● **What is required**: Please reproduce the entire listing, character for character.

● **Data listing**:
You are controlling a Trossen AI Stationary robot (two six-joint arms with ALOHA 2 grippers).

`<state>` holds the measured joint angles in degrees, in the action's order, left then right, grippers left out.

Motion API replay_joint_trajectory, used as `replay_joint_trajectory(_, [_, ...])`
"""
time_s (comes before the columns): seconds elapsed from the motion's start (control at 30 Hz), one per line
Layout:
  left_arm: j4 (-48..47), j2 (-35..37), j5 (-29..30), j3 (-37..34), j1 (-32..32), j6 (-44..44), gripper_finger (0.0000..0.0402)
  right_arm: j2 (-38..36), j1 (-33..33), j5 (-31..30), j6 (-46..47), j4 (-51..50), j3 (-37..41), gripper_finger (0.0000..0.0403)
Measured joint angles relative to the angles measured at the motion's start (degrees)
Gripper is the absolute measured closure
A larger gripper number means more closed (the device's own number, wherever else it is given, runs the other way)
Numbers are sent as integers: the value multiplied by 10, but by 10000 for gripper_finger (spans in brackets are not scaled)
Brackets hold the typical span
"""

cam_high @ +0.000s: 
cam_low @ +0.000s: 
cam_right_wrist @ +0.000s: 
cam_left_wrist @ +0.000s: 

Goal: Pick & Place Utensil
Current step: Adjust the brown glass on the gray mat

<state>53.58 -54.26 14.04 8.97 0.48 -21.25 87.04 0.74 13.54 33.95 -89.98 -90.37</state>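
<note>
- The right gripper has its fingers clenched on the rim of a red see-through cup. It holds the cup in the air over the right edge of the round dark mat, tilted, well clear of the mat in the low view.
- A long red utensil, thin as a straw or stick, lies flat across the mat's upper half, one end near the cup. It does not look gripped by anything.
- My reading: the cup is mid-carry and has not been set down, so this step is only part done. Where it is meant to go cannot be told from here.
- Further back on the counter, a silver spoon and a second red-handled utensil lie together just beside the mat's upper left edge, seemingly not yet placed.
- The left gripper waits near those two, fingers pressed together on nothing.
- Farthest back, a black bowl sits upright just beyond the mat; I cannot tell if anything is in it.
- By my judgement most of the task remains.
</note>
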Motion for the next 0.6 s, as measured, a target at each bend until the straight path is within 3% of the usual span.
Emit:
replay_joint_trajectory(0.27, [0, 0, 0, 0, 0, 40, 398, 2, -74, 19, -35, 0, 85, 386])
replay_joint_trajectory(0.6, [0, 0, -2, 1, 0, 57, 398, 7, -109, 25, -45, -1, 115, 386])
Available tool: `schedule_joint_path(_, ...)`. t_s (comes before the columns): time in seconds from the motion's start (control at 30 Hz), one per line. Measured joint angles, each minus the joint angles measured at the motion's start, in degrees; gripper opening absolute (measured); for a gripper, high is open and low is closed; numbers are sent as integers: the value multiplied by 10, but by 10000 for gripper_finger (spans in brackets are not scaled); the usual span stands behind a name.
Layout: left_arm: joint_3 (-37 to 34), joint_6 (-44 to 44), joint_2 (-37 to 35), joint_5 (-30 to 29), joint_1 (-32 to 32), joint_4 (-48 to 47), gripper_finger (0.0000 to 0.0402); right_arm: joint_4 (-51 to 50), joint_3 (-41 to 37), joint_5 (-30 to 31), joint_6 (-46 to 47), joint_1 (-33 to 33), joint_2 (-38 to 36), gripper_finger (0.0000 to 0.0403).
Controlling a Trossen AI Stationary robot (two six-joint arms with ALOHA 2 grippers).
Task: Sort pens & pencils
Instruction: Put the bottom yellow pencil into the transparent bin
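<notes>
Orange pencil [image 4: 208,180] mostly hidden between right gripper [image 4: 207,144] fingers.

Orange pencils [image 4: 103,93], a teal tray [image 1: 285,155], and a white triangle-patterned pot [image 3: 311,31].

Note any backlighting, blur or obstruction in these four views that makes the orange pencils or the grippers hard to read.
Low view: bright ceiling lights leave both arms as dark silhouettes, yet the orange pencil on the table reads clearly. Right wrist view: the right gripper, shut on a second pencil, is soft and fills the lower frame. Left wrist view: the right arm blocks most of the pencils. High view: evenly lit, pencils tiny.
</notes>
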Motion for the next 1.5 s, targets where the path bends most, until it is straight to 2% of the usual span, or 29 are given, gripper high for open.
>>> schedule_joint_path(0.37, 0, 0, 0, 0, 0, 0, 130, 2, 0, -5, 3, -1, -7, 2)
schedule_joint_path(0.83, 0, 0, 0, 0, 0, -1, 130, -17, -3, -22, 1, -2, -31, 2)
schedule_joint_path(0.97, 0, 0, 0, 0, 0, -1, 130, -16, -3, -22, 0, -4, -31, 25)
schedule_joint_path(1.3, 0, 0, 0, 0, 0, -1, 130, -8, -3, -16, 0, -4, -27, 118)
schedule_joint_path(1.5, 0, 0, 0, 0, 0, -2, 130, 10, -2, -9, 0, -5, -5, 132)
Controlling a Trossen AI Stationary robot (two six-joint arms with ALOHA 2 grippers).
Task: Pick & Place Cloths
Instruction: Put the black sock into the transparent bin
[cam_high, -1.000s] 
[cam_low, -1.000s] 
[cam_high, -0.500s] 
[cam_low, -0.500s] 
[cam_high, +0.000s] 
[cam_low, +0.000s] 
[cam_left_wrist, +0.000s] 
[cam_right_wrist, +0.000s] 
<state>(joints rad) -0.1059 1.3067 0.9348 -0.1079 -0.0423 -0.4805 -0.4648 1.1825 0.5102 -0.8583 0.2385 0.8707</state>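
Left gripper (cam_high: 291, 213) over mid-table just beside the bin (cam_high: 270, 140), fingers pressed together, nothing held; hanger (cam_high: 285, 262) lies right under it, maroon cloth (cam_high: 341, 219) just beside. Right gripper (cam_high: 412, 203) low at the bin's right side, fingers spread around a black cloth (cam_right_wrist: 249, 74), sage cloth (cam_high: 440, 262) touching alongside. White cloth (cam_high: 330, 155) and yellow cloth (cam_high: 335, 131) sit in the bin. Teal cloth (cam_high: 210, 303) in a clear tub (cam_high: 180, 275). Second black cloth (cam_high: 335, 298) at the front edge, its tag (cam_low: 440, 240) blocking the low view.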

● **Completed task**:
You are controlling a Trossen AI Stationary robot (two six-joint arms with ALOHA 2 grippers).

`<state>` holds the measured joint angles in degrees, in the action's order, left then right, grippers left out.

Motion API replay_joint_trajectory, used as `replay_joint_trajectory(_, [_, ...])`
"""
time_s (comes before the columns): seconds elapsed from the motion's start (control at 30 Hz), one per line
Layout:
  left_arm: j4 (-48..47), j2 (-35..37), j5 (-29..30), j3 (-37..34), j1 (-32..32), j6 (-44..44), gripper_finger (0.0000..0.0402)
  right_arm: j2 (-38..36), j1 (-33..33), j5 (-31..30), j6 (-46..47), j4 (-51..50), j3 (-37..41), gripper_finger (0.0000..0.0403)
Measured joint angles relative to the angles measured at the motion's start (degrees)
Gripper is the absolute measured closure
A larger gripper number means more closed (the device's own number, wherever else it is given, runs the other way)
Numbers are sent as integers: the value multiplied by 10, but by 10000 for gripper_finger (spans in brackets are not scaled)
Brackets hold the typical span
"""

cam_high @ +0.000s: 
cam_low @ +0.000s: 
cam_right_wrist @ +0.000s: 
cam_left_wrist @ +0.000s: 

Goal: Pick & Place Utensil
Current step: Adjust the brown glass on the gray mat

<state>53.58 -54.26 14.04 8.97 0.48 -21.25 87.04 0.74 13.54 33.95 -89.98 -90.37</state>
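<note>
- The right gripper has its fingers clenched on the rim of a red see-through cup. It holds the cup in the air over the right edge of the round dark mat, tilted, well clear of the mat in the low view.
- A long red utensil, thin as a straw or stick, lies flat across the mat's upper half, one end near the cup. It does not look gripped by anything.
- My reading: the cup is mid-carry and has not been set down, so this step is only part done. Where it is meant to go cannot be told from here.
- Further back on the counter, a silver spoon and a second red-handled utensil lie together just beside the mat's upper left edge, seemingly not yet placed.
- The left gripper waits near those two, fingers pressed together on nothing.
- Farthest back, a black bowl sits upright just beyond the mat; I cannot tell if anything is in it.
- By my judgement most of the task remains.
</note>
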Motion for the next 0.6 s, as measured, a target at each bend until the straight path is within 3% of the usual span.
Emit:
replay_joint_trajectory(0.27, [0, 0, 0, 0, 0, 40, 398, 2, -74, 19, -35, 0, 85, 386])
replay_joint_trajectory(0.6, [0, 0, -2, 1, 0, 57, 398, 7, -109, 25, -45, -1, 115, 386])
Available tool: `schedule_joint_path(_, ...)`. t_s (comes before the columns): time in seconds from the motion's start (control at 30 Hz), one per line. Measured joint angles, each minus the joint angles measured at the motion's start, in degrees; gripper opening absolute (measured); for a gripper, high is open and low is closed; numbers are sent as integers: the value multiplied by 10, but by 10000 for gripper_finger (spans in brackets are not scaled); the usual span stands behind a name.
Layout: left_arm: joint_3 (-37 to 34), joint_6 (-44 to 44), joint_2 (-37 to 35), joint_5 (-30 to 29), joint_1 (-32 to 32), joint_4 (-48 to 47), gripper_finger (0.0000 to 0.0402); right_arm: joint_4 (-51 to 50), joint_3 (-41 to 37), joint_5 (-30 to 31), joint_6 (-46 to 47), joint_1 (-33 to 33), joint_2 (-38 to 36), gripper_finger (0.0000 to 0.0403).
Controlling a Trossen AI Stationary robot (two six-joint arms with ALOHA 2 grippers).
Task: Sort pens & pencils
Instruction: Put the bottom yellow pencil into the transparent bin
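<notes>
Orange pencil [image 4: 208,180] mostly hidden between right gripper [image 4: 207,144] fingers.

Orange pencils [image 4: 103,93], a teal tray [image 1: 285,155], and a white triangle-patterned pot [image 3: 311,31].

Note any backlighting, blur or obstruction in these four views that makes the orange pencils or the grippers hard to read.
Low view: bright ceiling lights leave both arms as dark silhouettes, yet the orange pencil on the table reads clearly. Right wrist view: the right gripper, shut on a second pencil, is soft and fills the lower frame. Left wrist view: the right arm blocks most of the pencils. High view: evenly lit, pencils tiny.
</notes>
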Motion for the next 1.5 s, targets where the path bends most, until it is straight to 2% of the usual span, or 29 are given, gripper high for open.
>>> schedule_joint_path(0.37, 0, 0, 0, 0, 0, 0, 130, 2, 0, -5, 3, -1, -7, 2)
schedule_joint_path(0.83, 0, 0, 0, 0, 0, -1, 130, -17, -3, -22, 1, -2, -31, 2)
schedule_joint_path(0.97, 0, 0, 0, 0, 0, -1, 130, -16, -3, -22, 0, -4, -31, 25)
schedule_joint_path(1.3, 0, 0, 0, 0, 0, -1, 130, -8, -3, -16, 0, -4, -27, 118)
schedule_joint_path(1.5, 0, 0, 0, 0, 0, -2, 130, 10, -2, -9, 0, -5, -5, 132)
Controlling a Trossen AI Stationary robot (two six-joint arms with ALOHA 2 grippers).
Task: Pick & Place Cloths
Instruction: Put the black sock into the transparent bin
[cam_high, -1.000s] 
[cam_low, -1.000s] 
[cam_high, -0.500s] 
[cam_low, -0.500s] 
[cam_high, +0.000s] 
[cam_low, +0.000s] 
[cam_left_wrist, +0.000s] 
[cam_right_wrist, +0.000s] 
<state>(joints rad) -0.1059 1.3067 0.9348 -0.1079 -0.0423 -0.4805 -0.4648 1.1825 0.5102 -0.8583 0.2385 0.8707</state>
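Left gripper (cam_high: 291, 213) over mid-table just beside the bin (cam_high: 270, 140), fingers pressed together, nothing held; hanger (cam_high: 285, 262) lies right under it, maroon cloth (cam_high: 341, 219) just beside. Right gripper (cam_high: 412, 203) low at the bin's right side, fingers spread around a black cloth (cam_right_wrist: 249, 74), sage cloth (cam_high: 440, 262) touching alongside. White cloth (cam_high: 330, 155) and yellow cloth (cam_high: 335, 131) sit in the bin. Teal cloth (cam_high: 210, 303) in a clear tub (cam_high: 180, 275). Second black cloth (cam_high: 335, 298) at the front edge, its tag (cam_low: 440, 240) blocking the low view.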

This answer has been given in full.